A mesma investigação apurou comportamento agressivo do brasileiro em um evento no Instituto Cultural Brasil-Venezuela, quando ele agrediu verbalmente colegas e prestadores de serviços durante uma festa após jogo do Brasil na Copa do Mundo de 2014. O processo concluiu que não havia provas suficientes para puni-lo sobre a agressão à venezuelana. O servidor do Itamaraty ficou afastado das funções por 10 dias pelo comportamento inadequado no evento diplomático.

Casos de assédio
Outro problema com o qual o MRE tem de lidar é o do embaixador João Carlos Souza-Gomes, que, até pouco tempo atrás, chefiava a Delegação Permanente do Brasil na Organização das Nações Unidas para Agricultura e Alimentação (FAO), com sede em Roma. Ele foi acusado de assédio sexual e moral por servidoras do órgão.

Ao saber do caso, o ministro Aloysio Nunes ordenou o retorno de Souza-Gomes ao Brasil e que fosse aberto um Processo Administrativo Disciplinar (PAD) para investigar a conduta do diplomata.

Souza-Gomes está afastado e o prazo para que ele voltasse ao trabalho terminava na quinta-feira (8/3), mas foi prorrogado. “O processo continua e a luta também.
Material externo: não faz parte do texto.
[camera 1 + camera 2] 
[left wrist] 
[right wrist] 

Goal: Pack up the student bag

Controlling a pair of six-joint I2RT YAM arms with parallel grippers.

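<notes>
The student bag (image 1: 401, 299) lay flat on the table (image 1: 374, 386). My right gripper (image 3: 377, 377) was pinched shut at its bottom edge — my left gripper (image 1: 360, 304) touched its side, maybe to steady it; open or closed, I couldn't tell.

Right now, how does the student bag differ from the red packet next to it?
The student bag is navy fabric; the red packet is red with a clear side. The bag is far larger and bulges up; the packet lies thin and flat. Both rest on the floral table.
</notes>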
Nem tudo em Roma deve acabar em pizza. É um pequeno passo para o PAD, mas uma grande passo para o MRE”, afirmou o presidente do Sinditamaraty, Ernando Neves.

Anteriormente, o Sinditamaraty havia publicado um ofício no qual demonstra preocupação com o andamento da investigação:

Divulgação

O Itamaraty não quis se pronunciar oficialmente sobre o PAD que envolve Souza-Gomes, nem a respeito da criação do Gaoa.